J’encaisse le coup. Décidément, je ne comprends pas cet homme.

— Excuse-moi, dis-je d’une voix plus amer que je ne l’aurai voulu, ce qui me vaut un coup d’œil étonné de la part de Claire et Maude. Mais c’est quoi ton problème avec moi hein ?

Ethan lâche enfin la contemplation de son écran, hébété. Je crois lire de l’étonnement dans son regard d’un noir profond.

— Il n’y a aucun problème, lâche-t-il, glacial, tu te fais des idées.

— Ah oui ? Ne me raconte pas de conneries tu veux ! Tu as passé ta journée à me regarder de travers ou me lancer des pics ridicules au sujet de mon incompétence. Qu’est-ce qui te gêne au juste ? Tu te penses supérieur c’est ça ?

Je suis sur le point d’exploser. L’angoisse, la fatigue et la colère ont raison de ma patience et je serre les poings, ivre de rage et de déception face au comportement désinvolte de l’interne. Ce dernier se détourne, comme ennuyé par la tournure prise par la situation.

— Je te répète que tu te fais des idées. Tout va bien, détends-toi. Je ne te regarde pas de travers et je ne passe pas mon temps à te vanner, j’ai d’autres choses à faire crois-moi. Tu n’es pas le centre du monde, loin de là.

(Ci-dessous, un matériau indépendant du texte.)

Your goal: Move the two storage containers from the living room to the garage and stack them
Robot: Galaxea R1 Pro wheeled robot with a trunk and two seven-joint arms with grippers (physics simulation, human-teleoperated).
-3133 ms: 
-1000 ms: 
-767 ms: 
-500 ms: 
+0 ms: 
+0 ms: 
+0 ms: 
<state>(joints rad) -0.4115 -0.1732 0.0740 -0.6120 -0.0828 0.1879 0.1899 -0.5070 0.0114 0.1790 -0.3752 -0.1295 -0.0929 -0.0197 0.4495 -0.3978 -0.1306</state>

Je sens des larmes bouillantes me monter aux yeux. Pas le centre du monde ? Cette réplique a le don de me briser en mille morceaux sans que je ne sache pourquoi.

— Pas le centre ? répété-je d’un ton glacial, très bien. Eh bien, tu sais quoi ? Je crois que nous avons définitivement un problème toi et moi. Et le mien, c’est que je ne te supporte tout simplement pas, voilà tout.

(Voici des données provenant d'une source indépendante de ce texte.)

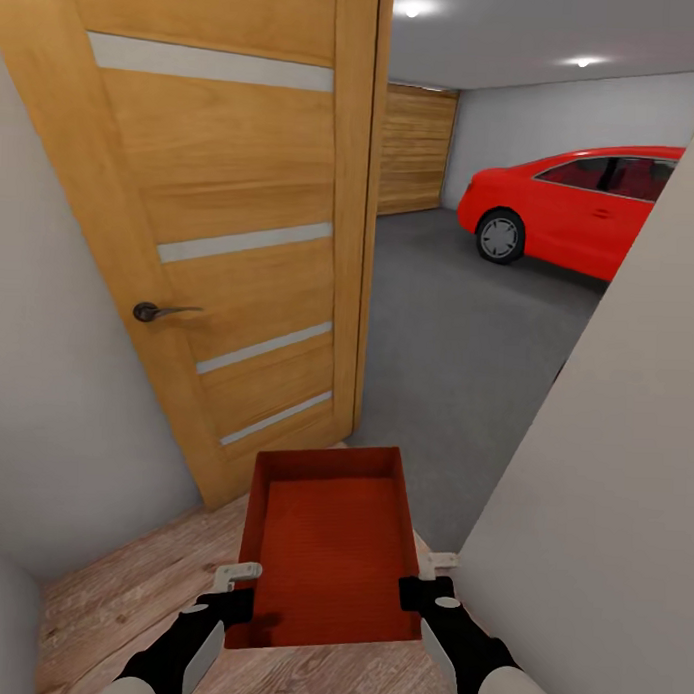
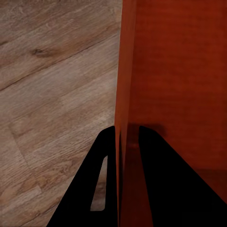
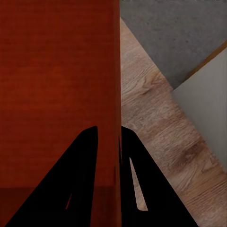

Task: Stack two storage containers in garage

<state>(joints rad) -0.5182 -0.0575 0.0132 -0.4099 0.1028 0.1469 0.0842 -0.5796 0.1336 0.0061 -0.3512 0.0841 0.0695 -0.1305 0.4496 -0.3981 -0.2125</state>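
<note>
Ahead, the doorway is opening onto the garage [image 1: 515,123], which is filling the upper right of the head view with plain grey-white walls, 2 ceiling lights [image 1: 411,7] glowing at the top edge, and a plank garage door [image 1: 416,149] standing at the far end. Its dark grey concrete floor [image 1: 457,351] is stretching from the frame's centre toward a red car [image 1: 577,210] sitting at the right. An open wooden door [image 1: 221,233] with pale horizontal strips and a dark lever handle [image 1: 163,311] is occupying the upper left, and a pale wall [image 1: 623,477] is slanting down the right side. Light wood plank flooring [image 1: 128,590] is running along the bottom left, meeting the concrete near the door's foot. 1 storage container [image 1: 330,547], orange-red and open-topped, is hanging at the lower centre of the frame above the planks, its far end reaching toward the threshold. The left gripper [image 1: 241,583] is clenching the container's left wall, and in the left wrist view its fingers [image 2: 161,184] are sitting on either side of that thin wall [image 2: 124,109]. The right gripper [image 1: 429,580] is pinching the right wall likewise, its fingers [image 3: 75,179] straddling the rim [image 3: 117,94] in the right wrist view.
</note>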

J’ai bien conscience de passer pour une gamine capricieuse en cet instant mais c’est la seule chose que je sois capable de dire. Sans lui laisser le temps de répondre cette fois-ci, je rassemble mes affaires, attrape ma bouteille d’eau et sors sous les regards médusés de Claire et Maude. La porte s’est à peine refermée dans mon dos que j’entends Claire demander ce qu’il se passe. Je ne prends pas le temps d’écouter la réponse d’Ethan. Je la connais et n’ai pas envie de l’entendre. Mon cœur se serre au fond de ma poitrine. J’ai l’impression d’étouffer. Pourquoi est-ce que ça fait si mal ? Je ne le connais pas, je ne sais rien de lui. Pourtant, chacune de ses remarques a le don de me faire me sentir encore plus petite et chétive que la précédente.

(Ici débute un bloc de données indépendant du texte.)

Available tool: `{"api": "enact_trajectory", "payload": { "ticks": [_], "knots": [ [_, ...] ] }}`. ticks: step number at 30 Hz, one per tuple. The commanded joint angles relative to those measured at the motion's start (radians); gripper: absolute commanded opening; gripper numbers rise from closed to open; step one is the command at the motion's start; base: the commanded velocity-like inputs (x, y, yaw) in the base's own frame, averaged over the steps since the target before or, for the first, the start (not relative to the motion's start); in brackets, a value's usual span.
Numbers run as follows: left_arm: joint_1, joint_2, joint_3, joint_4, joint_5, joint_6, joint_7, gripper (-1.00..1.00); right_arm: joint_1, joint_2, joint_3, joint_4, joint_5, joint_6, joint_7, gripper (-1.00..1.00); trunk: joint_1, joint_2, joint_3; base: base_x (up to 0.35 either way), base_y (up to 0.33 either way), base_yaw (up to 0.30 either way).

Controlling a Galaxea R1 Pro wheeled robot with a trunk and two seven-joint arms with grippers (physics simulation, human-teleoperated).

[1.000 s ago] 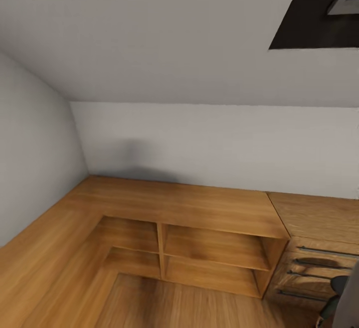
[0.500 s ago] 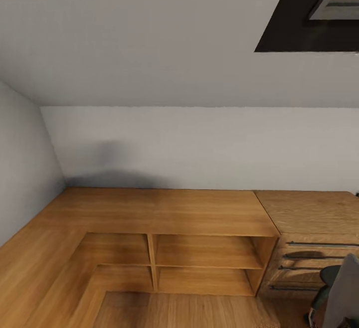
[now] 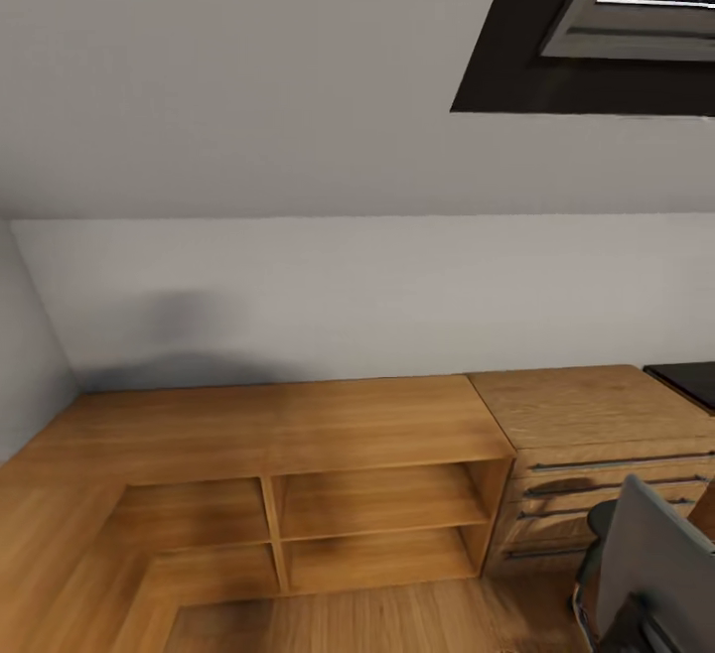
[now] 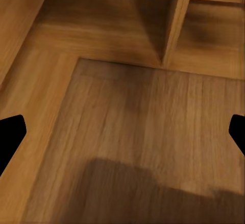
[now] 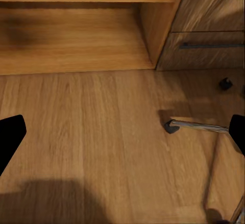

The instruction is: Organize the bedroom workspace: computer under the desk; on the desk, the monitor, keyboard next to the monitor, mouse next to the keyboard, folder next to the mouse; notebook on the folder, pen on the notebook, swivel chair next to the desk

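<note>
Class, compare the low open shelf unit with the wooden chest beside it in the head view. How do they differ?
The shelf unit has open compartments split by a divider; the wooden chest has closed drawer fronts with dark bar handles. The shelf unit's top sits slightly lower than the chest's. The shelf unit runs into an L along the left wall; the chest is one straight block. Both are brown wood and stand side by side against the white wall.

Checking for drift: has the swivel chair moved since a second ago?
Cannot tell: the swivel chair shows more, but the wooden chest shifted likewise, so the camera turned.

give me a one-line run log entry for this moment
phase: in transit | head view: swivel chair, wooden chest, desk corner | left gripper: open | right gripper: open
</note>
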Motion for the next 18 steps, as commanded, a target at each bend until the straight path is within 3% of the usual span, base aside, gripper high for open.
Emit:
{"api": "enact_trajectory", "payload": {
  "ticks": [1,18],
  "knots": [
    [0.000,0.000,-0.009,0.000,0.000,-0.001,0.010,1.00,-0.001,0.001,0.008,0.002,-0.004,-0.003,-0.005,1.00,0.000,-0.001,-0.001,0.000,0.000,-0.234],
    [0.000,0.002,-0.007,0.000,0.001,0.007,0.012,1.00,-0.001,0.001,0.005,0.002,-0.006,0.008,-0.007,1.00,0.000,-0.001,0.018,0.000,0.000,-0.203]
  ]
}}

Je retiens difficilement un sanglot. Bordel de merde ! Je suis véritablement exténuée et j’ai besoin de dormir, de penser à autre chose qu’à tout ce foutu merdier autour de moi. Alors je prends une profonde inspiration et je me dirige d’un pas traînant jusqu’à l’escalier dérobé menant à la PUI afin de mettre un terme définitif à cette horrible journée.